Now let me provide a thorough interpretation based on my direct visual analysis of the ECG image.
ECG Interpretation - 45-Year-Old Male
Settings: 25 mm/s | 10 mm/mV (full standard) | LPF 40 Hz | AC 50 Hz | EMG OFF
Systematic Analysis
1. Rate
R-R interval appears approximately 4-5 large squares, giving a heart rate of ~75-90 bpm - normal range.
2. Rhythm
P waves are present before each QRS with regular intervals = Normal sinus rhythm
3. P Waves
Upright in I and II, inverted in aVR - normal sinus P wave morphology. P wave axis is normal.
4. PR Interval
Approximately 3-4 small squares = ~0.14-0.16 sec - within normal limits (normal: <0.20 s)
5. QRS Axis
- QRS appears predominantly positive in lead I and positive in aVF
- Axis is approximately 0 to +60° - normal
6. QRS Duration and Morphology
The QRS complexes appear narrow (~0.08 sec), ruling out bundle branch block. However, examining the precordial leads:
- V1: Small r, deep S - rS pattern
- V2-V3: Notable findings - the QRS morphology and ST-T changes here are the key abnormality (see below)
- V4-V6: Transitioning pattern with taller R waves
⚠️ KEY ABNORMALITIES IDENTIFIED:
Primary Abnormality: ST-T Changes in the Precordial Leads
Looking carefully at leads V1 through V4:
ST Segment Changes:
- There is ST elevation visible in V1-V4 - the ST segments appear to lift off the baseline and merge with the T waves, giving a "coved" or "convex upward" morphology in the anterior leads
- This pattern in a 45-year-old male is highly concerning for anterior STEMI (ST-Elevation Myocardial Infarction) involving the LAD (Left Anterior Descending) territory
T Wave Changes:
- Tall, peaked (hyperacute) T waves appear present in V2-V3, which is an early sign of myocardial ischemia
- T wave inversion may be visible in later precordial leads (V4-V5)
Q Waves:
- Pathological Q waves (>1 small square wide, >2 mm deep) appear present in V1-V3, indicating transmural myocardial necrosis - suggesting this may be an evolving or established anterior MI
Poor R Wave Progression:
- R waves fail to grow normally from V1 to V4 (no expected R wave increase), indicating anterior wall involvement
Limb Lead Changes
| Lead | Finding |
|---|
| I | Subtle ST changes possible |
| II | Relatively normal |
| III | Relatively normal |
| aVR | Possible ST depression (reciprocal) |
| aVL | May show ST changes |
| aVF | Inferior leads relatively preserved |
Reciprocal ST depression in the inferior leads (II, III, aVF) and aVR would further support an anterior STEMI pattern.
Summary of Abnormalities
| Abnormality | Significance |
|---|
| ST elevation V1-V4 | Anterior STEMI - LAD territory |
| Hyperacute T waves V2-V3 | Early ischemia marker |
| Pathological Q waves V1-V3 | Established/evolving transmural infarction |
| Poor R wave progression | Anterior wall involvement |
Clinical Impression
Anterior STEMI (ST-Elevation Myocardial Infarction) in the LAD territory
In a 45-year-old male, this ECG pattern is a cardiac emergency.
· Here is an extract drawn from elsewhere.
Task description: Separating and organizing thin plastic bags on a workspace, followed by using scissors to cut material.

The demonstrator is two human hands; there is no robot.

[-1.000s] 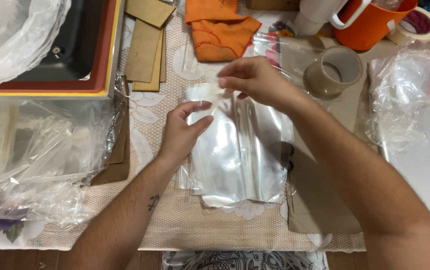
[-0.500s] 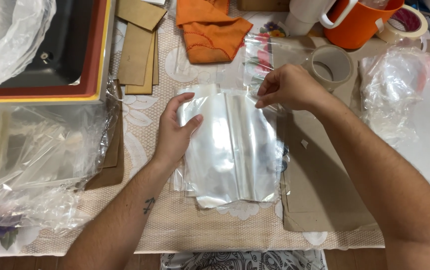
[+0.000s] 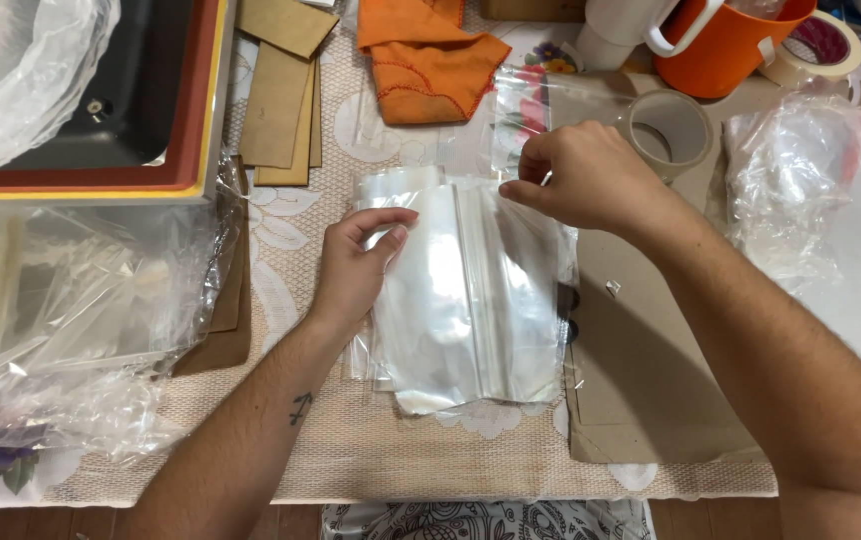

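Left hand (image 3: pixel 356 265) lies open on stack of clear bags (image 3: pixel 471 290); right hand (image 3: pixel 581 175) pinches its top edge.

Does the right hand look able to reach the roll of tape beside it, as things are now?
Probably yes. The right hand pinches the top edge of the clear plastic bags, and the roll of tape lies just beyond its knuckles with nothing between them. It would need to let go of the bags first.

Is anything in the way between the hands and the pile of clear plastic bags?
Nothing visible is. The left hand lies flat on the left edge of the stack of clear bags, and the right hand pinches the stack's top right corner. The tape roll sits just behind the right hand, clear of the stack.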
Likely culprit artery: Left Anterior Descending (LAD)
Immediate actions required:
- Activate the cardiac catheterization lab (primary PCI is the treatment of choice - target door-to-balloon time < 90 minutes)
- Aspirin 300 mg + P2Y12 inhibitor (ticagrelor or clopidogrel) loading dose
- Anticoagulation (heparin or enoxaparin)
- Continuous cardiac monitoring
- IV access, O2 if SpO2 <90%
- Serial ECGs every 15-30 minutes
- Troponin, CK-MB, CBC, electrolytes, coagulation panel
- Urgent cardiology/interventional consult
Clinical note: This interpretation is based on visual assessment of a photograph of the ECG. The findings described are characteristic patterns recognized on exam - formal reporting must be done by a qualified physician on the original digital tracing, correlated with clinical symptoms (chest pain, dyspnea, diaphoresis) and biomarkers. If this represents a real patient, treat as a STEMI until proven otherwise - time is myocardium.